The transition home: Supporting you as a Carer
Despite the initial shock and busy time associated with life after a brain injury, the hospital can be a comforting place where you know your loved one is well cared for. Facing home, on the other hand, is an unknown quantity and can be daunting. But a gradual transition home for your family member, where possible, is the best approach.
As you prepare for the transition from hospital to home, we encourage you to watch this video with Dr Brian McClean, Principal Clinical Psychologist at Acquired Brain Injury Ireland. His talk will help you understand the brain, and what recovery, resilience and reconfiguration means for family members and carers. We hope his presentation will give you confidence, skills and building blocks to support you in the early stages of hospital discharge and into the future, ensuring you cope as well as you possibly can.
Applying for services and supports
Many people don’t think of themselves as ‘carers’. However, if you are the main person who will be supporting your family member in your home or their home, you may be entitled to some Social Welfare benefits, such as paid leave from work so that you can be at home. Citizens Information provide more detail about Carers’ benefits and allowances on their website here.
All Irish residents are also entitled to apply for HSE services such as the Public Health Nurse, Occupational Therapy, Physiotherapy, and Speech and Language Therapy. To do so you can phone the HSE National Information Line: 1850 24 1850.
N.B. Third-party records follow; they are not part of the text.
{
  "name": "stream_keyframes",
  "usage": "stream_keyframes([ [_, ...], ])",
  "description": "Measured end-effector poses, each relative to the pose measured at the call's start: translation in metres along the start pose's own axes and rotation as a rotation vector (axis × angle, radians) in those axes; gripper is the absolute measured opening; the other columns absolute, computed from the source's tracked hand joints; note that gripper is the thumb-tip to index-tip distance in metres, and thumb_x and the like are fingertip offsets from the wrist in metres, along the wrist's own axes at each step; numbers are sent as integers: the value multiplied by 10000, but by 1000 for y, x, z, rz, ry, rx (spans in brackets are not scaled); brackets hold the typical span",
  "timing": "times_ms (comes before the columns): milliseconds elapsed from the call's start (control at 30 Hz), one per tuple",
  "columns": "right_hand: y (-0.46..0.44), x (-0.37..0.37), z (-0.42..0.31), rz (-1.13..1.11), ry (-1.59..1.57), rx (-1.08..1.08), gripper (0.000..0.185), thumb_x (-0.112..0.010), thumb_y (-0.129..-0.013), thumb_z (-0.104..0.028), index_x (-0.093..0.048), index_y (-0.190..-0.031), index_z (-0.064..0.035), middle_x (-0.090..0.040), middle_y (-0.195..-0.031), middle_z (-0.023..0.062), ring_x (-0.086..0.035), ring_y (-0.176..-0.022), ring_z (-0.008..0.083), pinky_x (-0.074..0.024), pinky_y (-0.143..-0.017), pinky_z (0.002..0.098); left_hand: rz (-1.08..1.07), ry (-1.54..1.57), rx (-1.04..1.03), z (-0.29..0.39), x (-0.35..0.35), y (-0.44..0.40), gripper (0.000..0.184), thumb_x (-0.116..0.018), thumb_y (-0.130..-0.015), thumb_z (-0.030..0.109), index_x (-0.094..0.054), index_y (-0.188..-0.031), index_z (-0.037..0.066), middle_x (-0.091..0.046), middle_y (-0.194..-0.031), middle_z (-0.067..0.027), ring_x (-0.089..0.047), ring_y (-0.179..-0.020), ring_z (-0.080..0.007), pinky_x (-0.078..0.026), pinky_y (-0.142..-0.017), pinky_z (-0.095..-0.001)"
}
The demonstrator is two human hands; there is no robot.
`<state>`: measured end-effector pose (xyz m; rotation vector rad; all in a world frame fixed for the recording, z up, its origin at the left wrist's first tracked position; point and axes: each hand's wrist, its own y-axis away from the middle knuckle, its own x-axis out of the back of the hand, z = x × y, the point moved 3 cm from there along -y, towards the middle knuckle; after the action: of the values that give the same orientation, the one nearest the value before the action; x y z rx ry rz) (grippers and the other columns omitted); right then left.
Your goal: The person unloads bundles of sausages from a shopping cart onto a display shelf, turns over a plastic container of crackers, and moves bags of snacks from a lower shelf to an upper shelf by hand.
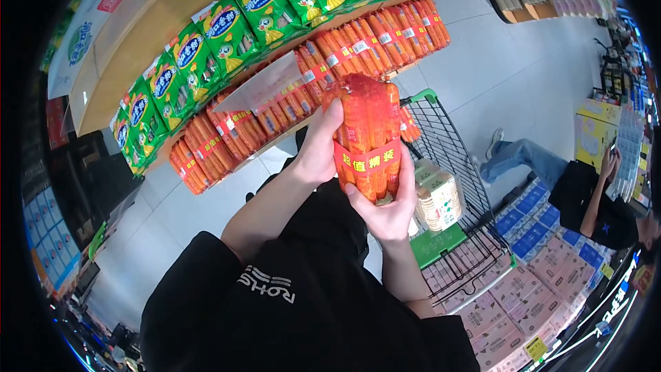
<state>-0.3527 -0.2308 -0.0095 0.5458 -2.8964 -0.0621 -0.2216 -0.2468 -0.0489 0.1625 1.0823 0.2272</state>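
A multipack of sausages (366, 120) in orange-red wrapping, with a red paper band bearing yellow characters, is held up in front of my chest. My left hand (322, 139) grips its upper left side, thumb along the wrapping. From below and the right, my right hand (389, 210) clasps the lower end, its thumb on the front. The fingers behind the pack are mostly hidden. Beyond it, similar sausage packs (375, 41) line the lower shelf, and green snack bags (265, 10) stand in a row above them.
A shopping cart (451, 138) stands to the right, holding a pale packaged item (437, 200) and another orange pack (409, 126). Pink cartons (496, 303) and blue packs (530, 210) are stacked beyond it. A person in dark clothing (595, 207) is farther right. A clear shelf divider (258, 86) juts out.
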Motion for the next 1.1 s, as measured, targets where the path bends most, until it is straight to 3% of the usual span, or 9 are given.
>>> stream_keyframes([
  [167,11,4,-30,51,313,150,808,-796,-627,-147,-376,-1285,60,-487,-1204,203,-528,-1084,303,-414,-921,384,-81,203,128,-2,-11,-2,840,-332,-812,721,-370,-1308,45,-545,-1081,-141,-556,-983,-278,-469,-841,-401],
  [267,22,10,-14,-23,31,137,815,-798,-637,-180,-373,-1291,58,-449,-1248,205,-485,-1142,295,-377,-965,382,-153,261,152,-3,-10,0,940,-355,-744,785,-358,-1309,33,-536,-1008,-143,-553,-924,-290,-473,-804,-393],
  [333,24,2,-15,-21,-492,-72,719,-711,-759,-138,-319,-1329,55,-404,-1315,173,-421,-1215,230,-339,-1012,356,-244,299,175,-2,-12,1,994,-440,-695,792,-336,-1322,28,-533,-1023,-149,-553,-925,-296,-471,-821,-400],
  [400,27,-3,-14,-7,-401,-69,721,-684,-788,-121,-275,-1357,50,-394,-1329,162,-419,-1212,210,-341,-1013,348,-293,329,164,-3,-15,2,1017,-485,-671,787,-325,-1328,27,-532,-1046,-161,-556,-942,-302,-469,-842,-410],
  [500,29,-8,-22,19,-426,-99,736,-686,-779,-94,-266,-1366,52,-404,-1321,161,-422,-1210,209,-346,-1008,341,-260,328,155,6,-31,7,786,-255,-833,713,-486,-1151,33,-603,-961,-174,-612,-865,-312,-506,-777,-424],
  [700,36,-12,-21,100,-303,-64,707,-704,-745,-54,-336,-1338,58,-438,-1287,152,-440,-1183,207,-358,-985,329,-312,334,204,4,-27,7,753,-264,-846,670,-470,-1178,27,-602,-982,-190,-612,-880,-319,-505,-787,-430],
  [800,39,-11,-17,148,-189,-67,669,-709,-738,-57,-383,-1313,53,-461,-1256,154,-472,-1133,212,-373,-965,331,-364,363,261,-19,2,6,934,-407,-749,754,-363,-1307,6,-557,-1089,-199,-565,-1009,-335,-480,-861,-435],
  [967,40,-6,16,321,47,-100,587,-688,-764,-78,-432,-1279,39,-516,-1151,153,-529,-1051,238,-414,-919,336,72,94,130,-29,-5,34,699,-172,-915,605,-375,-1303,60,-507,-1238,-100,-518,-1115,-231,-402,-973,-373],
  [1100,38,-7,38,188,255,-185,609,-679,-775,-133,-414,-1296,38,-523,-1162,185,-533,-1073,255,-412,-930,332,176,-68,184,-55,31,37,370,-570,-902,231,-438,-1182,28,-555,-1049,-47,-551,-964,-108,-439,-847,-264],
])
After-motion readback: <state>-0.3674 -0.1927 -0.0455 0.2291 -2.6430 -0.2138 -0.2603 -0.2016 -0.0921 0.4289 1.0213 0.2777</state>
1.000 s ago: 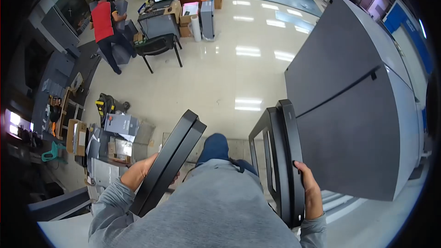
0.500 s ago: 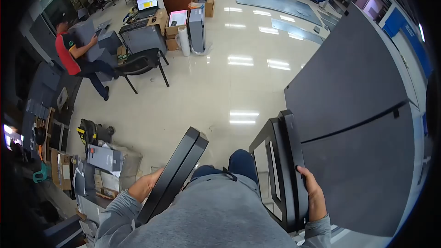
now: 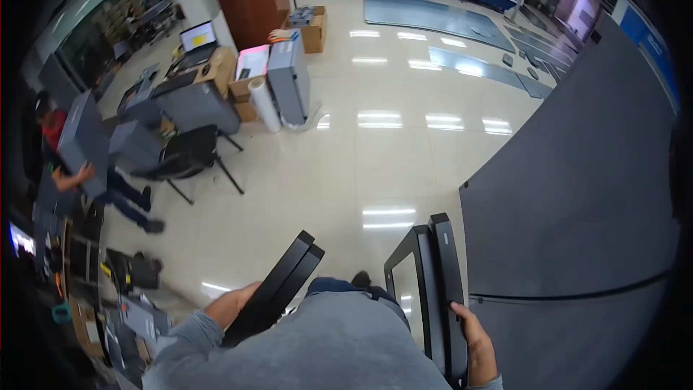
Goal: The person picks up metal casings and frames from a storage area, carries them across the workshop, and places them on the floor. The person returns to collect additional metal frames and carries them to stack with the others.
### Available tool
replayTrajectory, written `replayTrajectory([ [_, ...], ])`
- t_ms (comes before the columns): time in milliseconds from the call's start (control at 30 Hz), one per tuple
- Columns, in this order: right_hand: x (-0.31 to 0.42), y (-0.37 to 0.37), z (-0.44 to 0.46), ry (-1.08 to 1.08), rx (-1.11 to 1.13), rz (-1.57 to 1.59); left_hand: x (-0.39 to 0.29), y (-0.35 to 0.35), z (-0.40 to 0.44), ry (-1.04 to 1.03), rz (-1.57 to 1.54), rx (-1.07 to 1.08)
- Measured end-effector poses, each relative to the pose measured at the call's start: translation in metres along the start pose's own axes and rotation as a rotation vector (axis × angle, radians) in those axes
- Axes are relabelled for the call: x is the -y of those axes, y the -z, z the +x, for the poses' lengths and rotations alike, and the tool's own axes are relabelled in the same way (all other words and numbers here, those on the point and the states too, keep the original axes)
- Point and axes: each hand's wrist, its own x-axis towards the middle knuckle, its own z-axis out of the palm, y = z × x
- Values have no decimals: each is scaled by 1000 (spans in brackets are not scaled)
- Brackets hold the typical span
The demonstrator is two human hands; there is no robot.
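Observation:
My left hand (image 3: 232,305) is closed around the outer side of a pair of black slab-like pieces (image 3: 278,287), carried on edge by my left hip. Its fingertips are hidden behind them. On the other side, my right hand (image 3: 477,343) grips two black rectangular frames (image 3: 449,296) lying side by side. The inner frame has an open middle through which the floor shows. My right thumb rests on the outer frame's face, and the other fingers are mostly out of sight. Both loads hang upright beside my body, off the floor.
A tall grey cabinet (image 3: 570,195) stands close on my right. Ahead left are a black chair (image 3: 189,162), a laptop desk (image 3: 198,105) and a grey box (image 3: 290,79). A person (image 3: 76,173) carries a grey enclosure at far left. Metal sheets (image 3: 433,20) lie ahead.
My view has shifted forward and tilted up, with the chair and desk now lower in view. The person at left has come nearer with the grey enclosure. Both my hands keep their hold.

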Motion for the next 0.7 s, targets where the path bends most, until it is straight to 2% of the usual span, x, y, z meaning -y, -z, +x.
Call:
replayTrajectory([
  [67, 31, -4, 33, -196, 6, 77, -35, -11, 17, 72, 15, -20],
  [133, 85, -14, 94, -243, 18, 112, -88, -37, 24, 65, -30, -23],
  [167, 102, -16, 125, -142, 9, 68, -120, -49, 24, 38, -54, -26],
  [233, 123, -11, 199, -72, -132, -68, -181, -62, 41, 24, -131, -31],
  [267, 156, -27, 221, -45, -202, -137, -215, -64, 55, 30, -178, -33],
  [300, 189, -38, 237, -62, -196, -107, -246, -62, 67, 48, -223, -42],
  [333, 212, -42, 263, -165, -50, 68, -274, -60, 74, 75, -264, -53],
  [400, 261, -60, 305, -207, -113, 64, -340, -66, 90, 95, -266, -56],
  [467, 276, -54, 377, -82, -183, 26, -419, -87, 113, 19, -236, -22],
  [500, 326, -77, 376, 9, -235, -81, -453, -97, 126, -53, -201, -5],
  [533, 375, -93, 380, -4, -204, -11, -490, -102, 134, -113, -165, 0],
  [567, 414, -105, 381, -43, -178, 53, -528, -111, 136, -63, -129, 22],
  [700, 502, -118, 456, -96, -190, 190, -662, -136, 175, -70, -269, 221],
])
If you need a break from caring, ask the GP, Public Health Nurse or HSE Disability Manager in your area for support. They may be able to help you access respite care for your relative. The HSE provides some information about its supports for Carers on its website, here.
Starting these applications while your loved one is in hospital will save time afterwards and speed up the process of the application.

Accessing our Services
We provide a range of supports to brain injury survivors between the ages of 18 and 65. We accept referrals to our services from GPs and other healthcare professionals, including other community-based disability organisations.